Ryan Breslow, the daring founder and former CEO of Bolt, told TechCrunch in 2022 that he was leaving the one-click payment company to start a new company in the health and wellness sector called Love. Well, today is not just International Love Day, but the release of love.
Love previously raised $7.5 million from investors, including Human Capital and MaC Venture Capital, last year. Breslow told TechCrunch that the company has since raised another tranche (bringing total funding to just under $20 million) from a group of new and existing investors that previously backed Bolt, including MaC Venture Capital, Streamlined Ventures, and Activant. Breslow said the fundraising process is continuing.
Breslow told colleague Connie Loizos nine months ago that Love would be a “people-run pharmaceutical company” with a decentralized autonomous organization (DAO) infrastructure “where members, who buy “love tokens” using Ethereum or another reserve currency, could discuss homeopathy and more. Pharmaceutical alternatives, and then vote on which ones should be tested in clinical trials. And then the DAO will sponsor the studies.”
Instead, Love launches first as a wellness marketplace of 200 curated starter products, such as nutritional supplements, health test kits, and essential oils, among categories including stress reduction and gut health. Love will earn commission on sales.
Discussing this micro-hub, Breslow said that he and his founding team, which includes former Boltt colleague Carissa Buddy, Chief Product and Innovation Officer, considered starting with a crowdsourcing method to run token-driven trials and generate data on health products, “but we realized there were some steps that have to be taken before that.” Also, it’s important to note that Breslow’s involvement in another DAO is now the subject of legal issues, Forbes reported in March.

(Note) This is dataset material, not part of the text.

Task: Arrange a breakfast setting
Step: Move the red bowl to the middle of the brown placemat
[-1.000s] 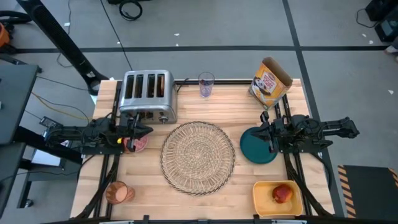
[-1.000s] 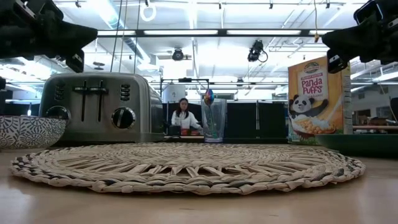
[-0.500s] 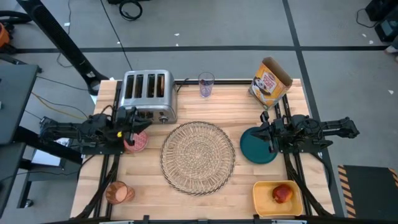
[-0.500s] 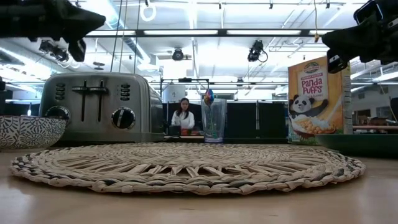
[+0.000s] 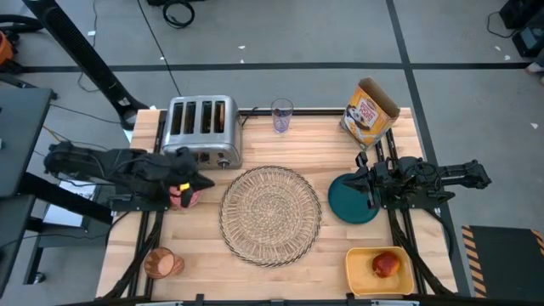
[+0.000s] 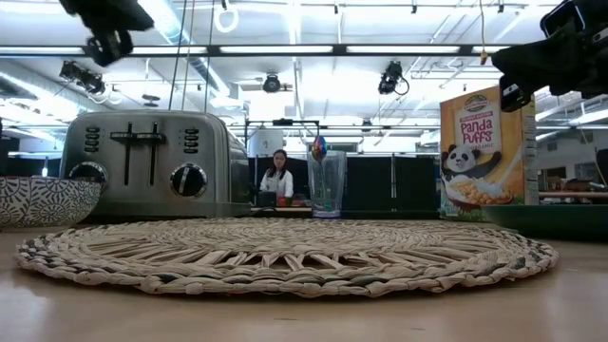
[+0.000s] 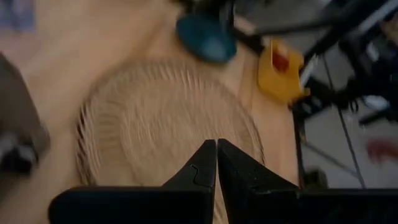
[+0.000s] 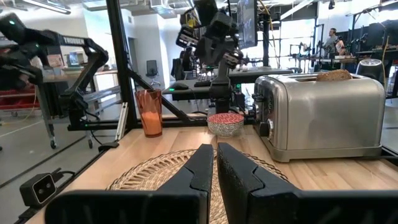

“There’s a lot that can be done,” Breslow said. “There is no aggregator, there is no market in space, so there is no basic screening. We had to do all of these things, including generating consumer interest, building a consumer database, collecting data on the products that consumers are most interested in, and then dumping It is in the future to pursue past crypto ambitions.”
All products on the site go through an array of compliance processes and reviews developed in partnership with clinical trial company Radicle Science. For each item, there will also be two scores: the love score and the consumer score.
There will also be online and offline communities to connect people on ‘healing journeys’, for example, around mental health, and a library of digital content with videos on wellbeing.
Now that the site is live, Love can move forward with expansion plans. It has 700 products checked, debugged and ready to go. Breslow said the new products and categories will be added in phases and will also be accompanied by educational content. Future iterations of the site will include social commerce.
“I really expand on what audit means and what certification means,” Breslow said. “We will reward users with points for sharing and reporting to the community on how the product is working for them. We are also incorporating elements of social commerce that are already prevalent in Asia. We are inspired by this and believe that social commerce can play a huge role in health and wellness.”